- _Problem details_: Check every line of the material for the word "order". Copy those that have it.

- _Source material_:
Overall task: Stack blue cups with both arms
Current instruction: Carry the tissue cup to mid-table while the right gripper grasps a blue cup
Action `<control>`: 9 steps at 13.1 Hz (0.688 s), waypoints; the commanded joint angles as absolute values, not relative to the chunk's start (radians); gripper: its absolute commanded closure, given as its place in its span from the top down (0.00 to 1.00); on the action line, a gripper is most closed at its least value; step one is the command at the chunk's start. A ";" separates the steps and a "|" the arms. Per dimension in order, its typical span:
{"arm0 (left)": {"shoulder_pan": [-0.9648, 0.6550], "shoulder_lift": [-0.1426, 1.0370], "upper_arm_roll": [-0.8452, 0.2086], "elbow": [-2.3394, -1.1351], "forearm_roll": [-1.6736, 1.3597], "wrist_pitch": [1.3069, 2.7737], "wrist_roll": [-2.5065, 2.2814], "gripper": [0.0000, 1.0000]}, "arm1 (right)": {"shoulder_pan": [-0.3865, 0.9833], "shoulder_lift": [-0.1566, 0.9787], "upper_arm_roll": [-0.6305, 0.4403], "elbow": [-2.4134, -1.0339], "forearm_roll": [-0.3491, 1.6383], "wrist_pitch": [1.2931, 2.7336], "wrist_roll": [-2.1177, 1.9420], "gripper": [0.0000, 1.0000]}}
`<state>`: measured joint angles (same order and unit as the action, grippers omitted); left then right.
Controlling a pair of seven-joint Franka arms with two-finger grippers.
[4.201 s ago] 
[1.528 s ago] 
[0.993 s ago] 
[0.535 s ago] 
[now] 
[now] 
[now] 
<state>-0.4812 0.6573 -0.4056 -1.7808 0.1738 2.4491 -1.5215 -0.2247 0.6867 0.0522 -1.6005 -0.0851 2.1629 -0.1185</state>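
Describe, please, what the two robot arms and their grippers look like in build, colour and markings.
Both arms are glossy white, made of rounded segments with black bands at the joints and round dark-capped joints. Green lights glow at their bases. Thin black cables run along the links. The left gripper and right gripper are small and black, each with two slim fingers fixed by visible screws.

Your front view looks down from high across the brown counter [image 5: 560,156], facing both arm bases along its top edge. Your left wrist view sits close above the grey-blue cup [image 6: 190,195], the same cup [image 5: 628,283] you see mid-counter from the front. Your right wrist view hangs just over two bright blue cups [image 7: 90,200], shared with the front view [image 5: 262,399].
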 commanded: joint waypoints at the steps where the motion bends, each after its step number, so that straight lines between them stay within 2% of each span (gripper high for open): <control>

- _Response to the exercise_:
Action `<control>`: 9 steps at 13.1 Hz (0.688 s), waypoints; the commanded joint angles as absolute values, not relative to the chunk's start (radians); gripper: its absolute commanded closure, given as its place in its span from the top down (0.00 to 1.00); on the action line, a gripper is most closed at its least value; step one is the command at the chunk's start. A ";" separates the steps and a "|" the arms. Per dimension in order, its typical span:
`<state>`: measured joint angles (same order and unit as the action, grippers omitted); left then right.

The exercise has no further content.